Se tocó la desfigurada mejilla.
—¿Ve usted esto? ¿Probablemente habrá oído hablar de ello? (Poirot asintió con la cabeza.) Carolina lo hizo. Por eso estoy segura... sé... que ella no cometió el asesinato.
—No resultaría un argumento muy convincente para la mayoría de las personas.
—No; resultaría todo lo contrario. Creo que llegó a usarse en ese sentido, incluso. ¡Como prueba de que Carolina tenía un genio violento e indomable! Porque me había hecho a mí daño de pequeña, hombres que se las daban de sabios arguyeron que sería igualmente capaz de envenenar a un marido infiel.
Dijo Poirot:
—Yo, por lo menos, me di cuenta de la diferencia. Un repentino acceso de rabia incontenible no le conduce a una a robar un veneno primero y luego usarlo, deliberadamente, al día siguiente.
Ángela Warren agitó una mano con impaciencia.
—No es eso lo que quiero decir ni mucho menos. He de procurar hacérselo ver claro a usted. Supóngase que es usted una persona afectuosa y de natural bondadoso normalmente... pero que también es propenso a unos celos intensos. Y supóngase que durante los años de su vida en que es más difícil ejercer dominio sobre sí llega usted, en un acceso de rabia, a aproximarse mucho a cometer lo que constituye, en efecto, un asesinato. Imagínese la terrible impresión, el horror, el remordimiento que se apodera de usted. A una persona de la sensibilidad de Carolina, ese horror y ese remordimiento nunca la abandonaron del todo. Ella jamás logró desvanecer estos sentimientos por completo. No creo que me diera yo cuenta, conscientemente, de ello por entonces; pero, mirándolo retrospectivamente, me doy perfecta cuenta de ello. A Carolina la atormentaba continuamente el hecho de que me había desfigurado. La conciencia del hecho nunca la dejaba en paz. Coloreaba todos sus actos. Explicaba su actitud para conmigo. Nada era demasiado para mí. Para ella, yo siempre debía ser la primera. La mitad de las riñas que tuvo con Amyas fue por culpa mía. Yo tenía la tendencia a sentir celos de él y le hacía toda clase de jugarretas. Le metía cosas en las bebidas y una vez le metí un puerco espín en la cama. Pero Carolina siempre se ponía de mi parte.

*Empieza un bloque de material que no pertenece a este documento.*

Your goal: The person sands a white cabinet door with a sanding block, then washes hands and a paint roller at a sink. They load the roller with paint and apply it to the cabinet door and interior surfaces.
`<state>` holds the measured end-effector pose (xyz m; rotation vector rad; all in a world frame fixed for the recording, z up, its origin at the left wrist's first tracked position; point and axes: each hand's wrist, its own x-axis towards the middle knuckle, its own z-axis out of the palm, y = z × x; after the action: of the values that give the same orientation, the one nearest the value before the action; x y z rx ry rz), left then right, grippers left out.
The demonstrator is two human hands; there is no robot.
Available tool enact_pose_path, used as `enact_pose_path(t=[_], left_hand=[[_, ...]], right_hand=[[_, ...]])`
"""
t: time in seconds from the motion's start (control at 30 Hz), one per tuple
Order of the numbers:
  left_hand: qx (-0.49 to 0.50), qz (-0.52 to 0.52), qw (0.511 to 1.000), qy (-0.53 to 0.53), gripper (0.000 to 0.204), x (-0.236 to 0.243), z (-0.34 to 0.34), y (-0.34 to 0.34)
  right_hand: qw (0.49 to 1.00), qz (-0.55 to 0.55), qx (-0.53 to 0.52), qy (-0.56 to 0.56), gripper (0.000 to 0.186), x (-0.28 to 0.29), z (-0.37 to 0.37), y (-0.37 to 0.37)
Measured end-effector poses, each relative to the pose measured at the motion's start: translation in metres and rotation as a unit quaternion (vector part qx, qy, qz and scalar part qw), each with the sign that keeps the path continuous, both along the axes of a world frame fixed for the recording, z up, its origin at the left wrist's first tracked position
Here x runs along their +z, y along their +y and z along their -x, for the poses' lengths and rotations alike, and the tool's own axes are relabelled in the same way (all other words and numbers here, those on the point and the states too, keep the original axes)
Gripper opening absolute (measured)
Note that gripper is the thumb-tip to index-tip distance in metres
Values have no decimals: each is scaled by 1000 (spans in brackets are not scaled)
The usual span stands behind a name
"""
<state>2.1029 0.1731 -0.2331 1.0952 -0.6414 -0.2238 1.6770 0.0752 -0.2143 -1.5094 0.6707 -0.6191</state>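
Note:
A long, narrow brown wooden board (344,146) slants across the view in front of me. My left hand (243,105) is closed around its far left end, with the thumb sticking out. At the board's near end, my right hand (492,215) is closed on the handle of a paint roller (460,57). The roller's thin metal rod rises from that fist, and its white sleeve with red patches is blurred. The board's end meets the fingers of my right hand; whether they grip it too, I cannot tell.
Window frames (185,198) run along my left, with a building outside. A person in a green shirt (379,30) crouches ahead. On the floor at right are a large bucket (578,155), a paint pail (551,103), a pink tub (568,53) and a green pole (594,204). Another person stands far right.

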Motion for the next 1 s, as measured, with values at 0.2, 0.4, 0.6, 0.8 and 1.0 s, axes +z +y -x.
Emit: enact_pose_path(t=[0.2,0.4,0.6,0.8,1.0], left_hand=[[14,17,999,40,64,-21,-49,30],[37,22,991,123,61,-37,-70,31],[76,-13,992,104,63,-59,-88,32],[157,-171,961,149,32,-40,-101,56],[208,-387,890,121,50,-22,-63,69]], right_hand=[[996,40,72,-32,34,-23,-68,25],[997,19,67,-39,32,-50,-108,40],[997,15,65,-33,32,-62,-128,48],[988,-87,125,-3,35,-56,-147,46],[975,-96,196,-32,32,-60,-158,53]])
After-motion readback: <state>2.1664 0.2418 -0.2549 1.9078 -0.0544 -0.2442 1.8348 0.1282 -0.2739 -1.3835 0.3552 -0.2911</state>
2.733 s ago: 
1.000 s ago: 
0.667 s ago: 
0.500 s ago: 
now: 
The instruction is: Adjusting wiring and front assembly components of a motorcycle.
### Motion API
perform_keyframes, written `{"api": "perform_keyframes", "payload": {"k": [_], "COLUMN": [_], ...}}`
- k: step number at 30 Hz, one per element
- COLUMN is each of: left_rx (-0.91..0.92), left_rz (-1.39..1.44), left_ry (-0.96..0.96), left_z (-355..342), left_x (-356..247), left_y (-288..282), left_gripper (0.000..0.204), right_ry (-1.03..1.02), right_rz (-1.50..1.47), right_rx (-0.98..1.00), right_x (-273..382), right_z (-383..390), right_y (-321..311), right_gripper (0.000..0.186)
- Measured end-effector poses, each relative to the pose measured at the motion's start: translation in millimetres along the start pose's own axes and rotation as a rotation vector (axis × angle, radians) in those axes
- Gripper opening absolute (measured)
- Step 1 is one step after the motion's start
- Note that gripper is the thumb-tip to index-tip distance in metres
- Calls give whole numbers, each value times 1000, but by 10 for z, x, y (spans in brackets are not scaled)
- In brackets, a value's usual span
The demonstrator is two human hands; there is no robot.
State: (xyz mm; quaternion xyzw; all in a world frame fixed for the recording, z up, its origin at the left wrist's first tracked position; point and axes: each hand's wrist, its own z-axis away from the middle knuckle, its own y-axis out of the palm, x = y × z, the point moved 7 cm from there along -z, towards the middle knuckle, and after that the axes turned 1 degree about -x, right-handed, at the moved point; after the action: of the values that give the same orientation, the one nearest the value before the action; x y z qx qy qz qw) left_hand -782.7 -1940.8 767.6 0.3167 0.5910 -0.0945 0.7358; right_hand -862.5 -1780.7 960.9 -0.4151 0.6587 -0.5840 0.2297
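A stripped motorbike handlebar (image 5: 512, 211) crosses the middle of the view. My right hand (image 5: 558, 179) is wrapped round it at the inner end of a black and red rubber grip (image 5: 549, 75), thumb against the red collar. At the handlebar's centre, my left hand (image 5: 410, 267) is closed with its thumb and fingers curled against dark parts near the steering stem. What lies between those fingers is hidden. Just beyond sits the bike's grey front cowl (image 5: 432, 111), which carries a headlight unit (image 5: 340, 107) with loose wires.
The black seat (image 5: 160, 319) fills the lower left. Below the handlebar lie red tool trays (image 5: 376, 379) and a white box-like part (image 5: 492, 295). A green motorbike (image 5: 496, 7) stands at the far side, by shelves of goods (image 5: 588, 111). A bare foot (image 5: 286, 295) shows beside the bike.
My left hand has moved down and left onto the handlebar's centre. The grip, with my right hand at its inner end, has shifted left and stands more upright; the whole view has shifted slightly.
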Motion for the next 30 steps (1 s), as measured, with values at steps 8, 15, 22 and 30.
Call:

La señorita Warren hizo una pausa. Luego continuó:
—Fue muy malo para mí eso, claro está. Salí horriblemente mimada. Pero eso no hace al caso. Estamos discutiendo el efecto surtido en Carolina. El resultado de aquel impulso de violencia fue un odio eterno a todo acto de ese género. Carolina andaba siempre vigilándole, temiendo siempre que pudiera ocurrir algo así otra vez. Y recurrió a sistemas propios para prevenirse contra ello. Uno era el ser muy extravagante hablando. Tenía la sensación (y yo creo que psicológicamente era cierto) de que si era lo bastante violenta de palabra, no se vería empujada a ser violenta de obra. Descubrí, por experiencia, que el sistema funcionaba bien. Por eso la he oído yo decir a Caro cosas como: «Me gustaría hacer pedacitos a tal o cual persona y hervirla lentamente en aceite». Por la misma razón regañaba con facilidad y violencia. Yo creo que reconocía el impulso a ser violenta que existía en su temperamento, y se desahogaba, deliberadamente de esa manera. Amyas y ella solían tener las riñas más fantásticas y espeluznantes que puede uno imaginarse.